A waiter named Gregory hurried up to Brees. “Good afternoon, sir. Let me take you to your table. Your father’s been looking for you.” At that moment, his father raised his leonine head that always reminded people of Don Vito Corleone and met Brees’s eyes, but his expression didn’t change. A non-changing expression meant extreme disapproval. Two fucks.

Brees moderated his own expression to pleasant neutral, his own version of extreme disapproval, and followed Gregory across the room to the table where his father gave a phony smile. “Brees, welcome. I told our guests that you must have been detained by something very important or critical. I hope all’s well.”

Brees gave a respectful nod. “My sincere apologies for my tardiness, sir. I encountered a person in considerable distress and I had to see that he wasn’t seriously injured and in need of a doctor.” That was in some vicinity of truth.
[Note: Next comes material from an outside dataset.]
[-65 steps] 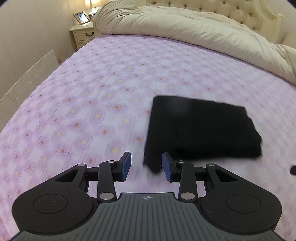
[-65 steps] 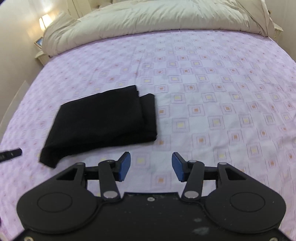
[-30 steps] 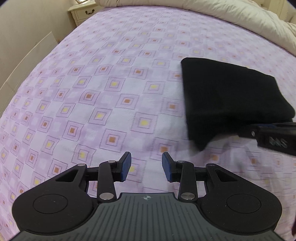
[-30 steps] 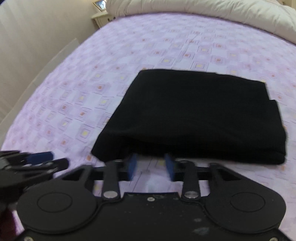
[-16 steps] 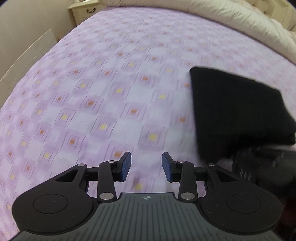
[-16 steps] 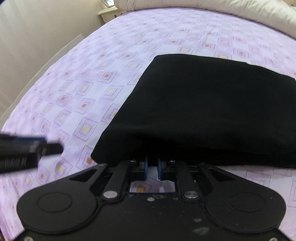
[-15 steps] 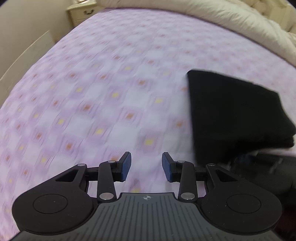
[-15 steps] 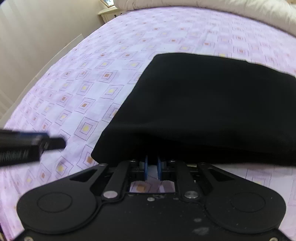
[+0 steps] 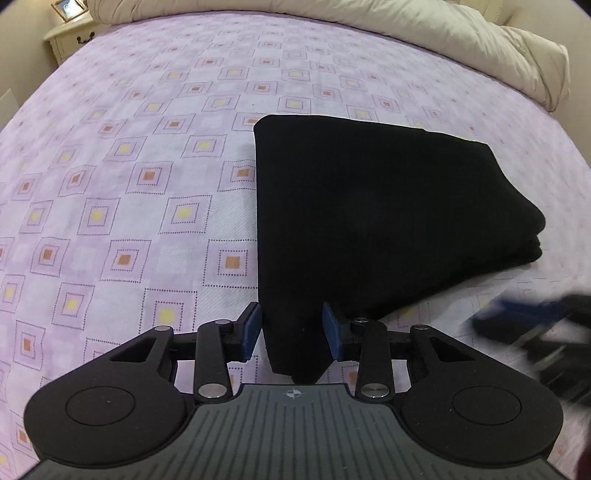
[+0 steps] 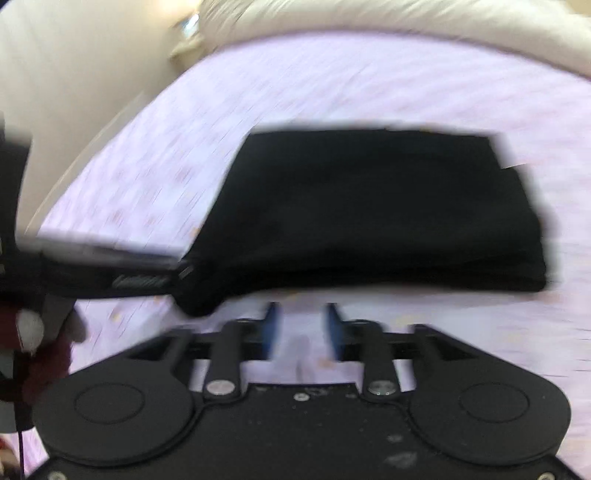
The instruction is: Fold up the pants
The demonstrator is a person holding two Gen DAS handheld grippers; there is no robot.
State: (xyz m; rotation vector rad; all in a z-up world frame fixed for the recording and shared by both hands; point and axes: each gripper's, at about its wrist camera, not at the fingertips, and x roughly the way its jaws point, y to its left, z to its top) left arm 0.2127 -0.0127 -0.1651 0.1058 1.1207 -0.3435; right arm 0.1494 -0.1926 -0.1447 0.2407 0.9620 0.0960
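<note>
The black pants (image 9: 380,206) lie folded into a thick rectangle on the purple patterned bedsheet (image 9: 122,155). My left gripper (image 9: 291,334) is open, and the near left corner of the pants lies between its blue pads. In the right wrist view, which is blurred, the pants (image 10: 369,206) lie just ahead. My right gripper (image 10: 301,326) is open and empty, a little short of their near edge. The left gripper (image 10: 110,273) shows there at the pants' left corner, and the right gripper (image 9: 535,325) shows as a blur in the left view.
A cream duvet (image 9: 388,33) is bunched along the head of the bed. A nightstand (image 9: 70,37) with a picture frame stands at the far left. The bed's left edge meets a beige wall (image 10: 74,74).
My left gripper has moved right onto the pants' near corner. My right gripper, which was shut on the near edge, has opened and pulled back from the pants.
</note>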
His father’s eyes widened slightly, like good story, and Brees almost laughed as the picture of Jericho Jones tied up in the leash flashed in his mind.

His father gestured to the older gentleman. “Carlo, may I present my son and the vice president in charge of client affairs, Brees Apollonia. Brees, this is Carlo Ricci, CEO of Artful Intelligence Worldwide, and his lovely daughter, Elizabeth.”

Even as Brees’s heart sank at the dreaded information that the woman was not a member of her father’s company, he shook hands with Carlo Ricci. Nobody had to tell Brees who he was addressing. Ricci was not only the head of a wildly successful tech company, he also held the keys to an acquisition that Brees’s father desperately wanted. Artful Intelligence held patents in some of the world’s hottest emerging markets and Matteo Apollonia had his sights set on bringing them into Apollonia International.

Ricci nodded his head with no hint of emotion.

Brees sighed softly. He got sick of these old men and their mind fucks, particularly when somebody played the “old country” card, as was obviously the case here. Jesus, he expected them to start divvying up the cannoli at any minute. Brees’s dad was American, but he’d been born in Italy. From what Brees had read, Ricci still held dual citizenship and had deep roots in northern Italy. Any deal they made had an uncomfortable blood-brother quality.

With no reaction of his own, Brees turned, smiled, and extended his hand to the daughter. “I’m so pleased to meet you.”

She looked up and met his eyes, returned the smile, and took his hand. The whole greeting was pretty direct. She didn’t look like a shrinking violet that would bend to her father’s will, whatever that was.

Rituals complete, Brees pulled out the one empty chair and sat. The waiter rushed over offering iced tea, which he accepted. As he tried to tune in his ear to the conversation between his father and Mr. Ricci, Elizabeth leaned over and said softly, “Is the person you stopped to help okay?”